Blogger Deborah said...

Throughout this controversy, which I have been reading with interest, I have been surprised not to see mention of plain ol' PR. Surely one reason that Pagans avoid animal sacrifice is to avoid the shitstorm that would follow. One scholar may complain that Zeus worship without sacrifice is inaccurate, but that is small compared to the thousands of community leaders, judges, and other people in power who would go on the warpath were blood sacrifice to be restored.

9:11 AM  
Blogger Chas S. Clifton said...

Even before you get to the "What would people think?" idea, I would suggest that animal sacrifice is no longer part of the religious culture in which most contemporary Pagans live.

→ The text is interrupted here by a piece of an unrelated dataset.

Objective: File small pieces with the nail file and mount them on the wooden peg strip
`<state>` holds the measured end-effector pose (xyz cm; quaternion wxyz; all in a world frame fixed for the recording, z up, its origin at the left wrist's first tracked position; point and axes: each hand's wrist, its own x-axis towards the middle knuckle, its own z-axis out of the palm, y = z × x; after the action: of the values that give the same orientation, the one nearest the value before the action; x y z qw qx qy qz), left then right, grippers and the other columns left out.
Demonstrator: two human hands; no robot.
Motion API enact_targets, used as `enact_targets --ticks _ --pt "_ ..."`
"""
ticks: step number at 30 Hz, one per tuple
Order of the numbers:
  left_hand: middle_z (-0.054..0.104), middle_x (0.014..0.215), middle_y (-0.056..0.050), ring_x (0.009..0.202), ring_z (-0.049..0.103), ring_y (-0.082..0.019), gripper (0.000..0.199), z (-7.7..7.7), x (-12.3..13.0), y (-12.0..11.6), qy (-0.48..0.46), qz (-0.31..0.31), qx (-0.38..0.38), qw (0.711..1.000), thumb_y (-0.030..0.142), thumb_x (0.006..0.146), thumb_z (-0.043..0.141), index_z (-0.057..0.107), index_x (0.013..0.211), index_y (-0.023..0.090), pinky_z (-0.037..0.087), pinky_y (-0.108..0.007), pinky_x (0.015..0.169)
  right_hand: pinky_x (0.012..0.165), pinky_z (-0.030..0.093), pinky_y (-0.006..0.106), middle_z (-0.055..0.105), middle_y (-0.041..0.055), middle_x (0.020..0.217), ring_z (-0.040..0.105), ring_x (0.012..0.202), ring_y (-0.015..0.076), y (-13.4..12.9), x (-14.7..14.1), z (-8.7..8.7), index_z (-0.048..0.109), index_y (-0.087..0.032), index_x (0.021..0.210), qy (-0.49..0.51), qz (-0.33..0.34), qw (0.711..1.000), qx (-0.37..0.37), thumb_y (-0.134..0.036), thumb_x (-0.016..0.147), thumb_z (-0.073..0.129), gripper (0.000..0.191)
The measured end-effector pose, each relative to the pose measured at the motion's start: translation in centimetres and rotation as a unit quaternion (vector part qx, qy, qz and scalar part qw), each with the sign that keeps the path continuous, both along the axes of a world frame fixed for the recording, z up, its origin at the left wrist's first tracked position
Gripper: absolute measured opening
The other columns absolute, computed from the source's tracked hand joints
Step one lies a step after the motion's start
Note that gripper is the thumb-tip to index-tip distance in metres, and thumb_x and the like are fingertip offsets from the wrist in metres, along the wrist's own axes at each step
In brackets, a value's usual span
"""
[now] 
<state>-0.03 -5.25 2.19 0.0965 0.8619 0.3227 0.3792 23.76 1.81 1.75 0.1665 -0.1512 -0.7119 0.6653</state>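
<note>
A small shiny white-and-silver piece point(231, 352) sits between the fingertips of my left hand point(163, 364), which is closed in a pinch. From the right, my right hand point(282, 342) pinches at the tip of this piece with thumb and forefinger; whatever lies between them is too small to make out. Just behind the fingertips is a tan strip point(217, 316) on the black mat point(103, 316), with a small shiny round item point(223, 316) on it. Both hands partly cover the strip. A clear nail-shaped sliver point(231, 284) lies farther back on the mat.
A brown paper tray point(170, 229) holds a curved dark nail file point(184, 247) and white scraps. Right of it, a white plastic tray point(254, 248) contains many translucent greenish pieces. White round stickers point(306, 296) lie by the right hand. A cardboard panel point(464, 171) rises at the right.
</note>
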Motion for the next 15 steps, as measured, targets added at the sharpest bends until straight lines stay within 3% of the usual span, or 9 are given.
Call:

To perform sacrifice would be literally learning a new ritual vocabulary. There would be a "strangeness" threshold to get over.

And I say that as someone who hunts and who has butchered farm animals--sacrifice would still be Something Else.

9:26 AM  
Anonymous Anonymous said...

Hi there, I was wondering if you would know the address for James O'Dell's website that is listed in the article you linked? I did find something called "tropaion" on google that mentions his name, but I'm unsure if that's the same person.

1:02 AM  
Anonymous Chas S. Clifton said...

There is a blog called Tropaion in my blogroll, but I do not know if anyone named James O'Dell is connected with it.